Abstract

My scientific studies have afforded me great gratification; and I am convinced that it will not be long before the whole world acknowledges the results of my work. Gregor J. Mendel, Austrian botanist/geneticist (1822–1884) Ronald A. Fisher, an English statistical geneticist, showed for the first time that a complex quantitative trait can be explained by Mendelian inheritance if multiple genes affect the trait (Fisher, 1918). Thus, one can infer accurate statistical predictions of a complex trait requiring the identification of many small-effect variants, which, in combination, can explain a large fraction of variance in the phenotype. Before 1990, a number of examples of pharmaco-genetic traits, usually binary, were published and reviewed (Nebert et al. , 2008). Most of them adhere to simple Mendelian inheritance and are controlled by one or a very small number of large-effecter genes. These breakthroughs in genotype–phenotype associations helped to establish expectations of individualized genetic risk prediction. In the pre-genomic era, the genetic dissection of complex diseases was done through classical linkage studies (Lander and Botstein, 1989), and candidate gene-based association studies (Cousin et al. , 2003; Patnala et al. , 2013).
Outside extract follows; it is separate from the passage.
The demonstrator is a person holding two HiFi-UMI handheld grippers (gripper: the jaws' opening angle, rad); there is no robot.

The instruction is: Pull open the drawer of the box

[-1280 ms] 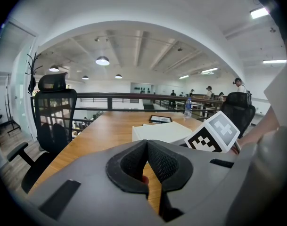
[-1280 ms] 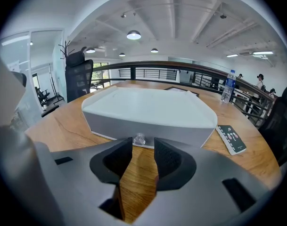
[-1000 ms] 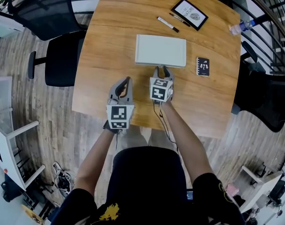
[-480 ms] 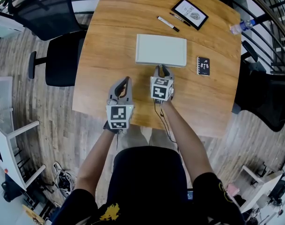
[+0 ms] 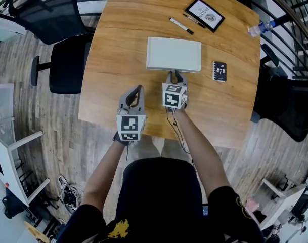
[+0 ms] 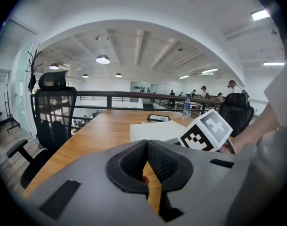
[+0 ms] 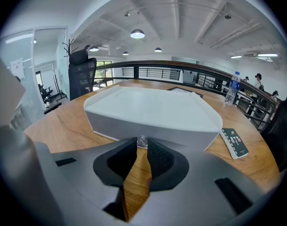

The classical linkage study is a powerful approach to identify rare and high penetrant disease variants or genes, whereas the candidate gene approach was limited to a few genetic markers that are involved in the pathogenesis of complex diseases. The genome-wide association studies (GWAS) approach was first proposed by Risch and Merikangas in 1996 as a statistical method to detect common variants with modest genetic effects compared to linkage studies. A global collaborative effort called the “HapMap project” was initiated in 2003 to characterize the haplotype patterns in the human genome and subsequently to identify single nucleotide polymorphism (SNPs or snips; The International HapMap Consortium, 2005). HapMap resources guided the design and analysis of genetic association studies that shed light on structural variation and recombination, and identified loci that are involved in natural selection during human evolution. Since the discovery of GWAS and SNPs, association studies have been increasingly employed to reveal the relationships between SNPs and particular disease conditions. The first large set of results from a GWAS were reported in 2005 and 2006 (Klein et al ., 2005; Dewan et al. , 2006).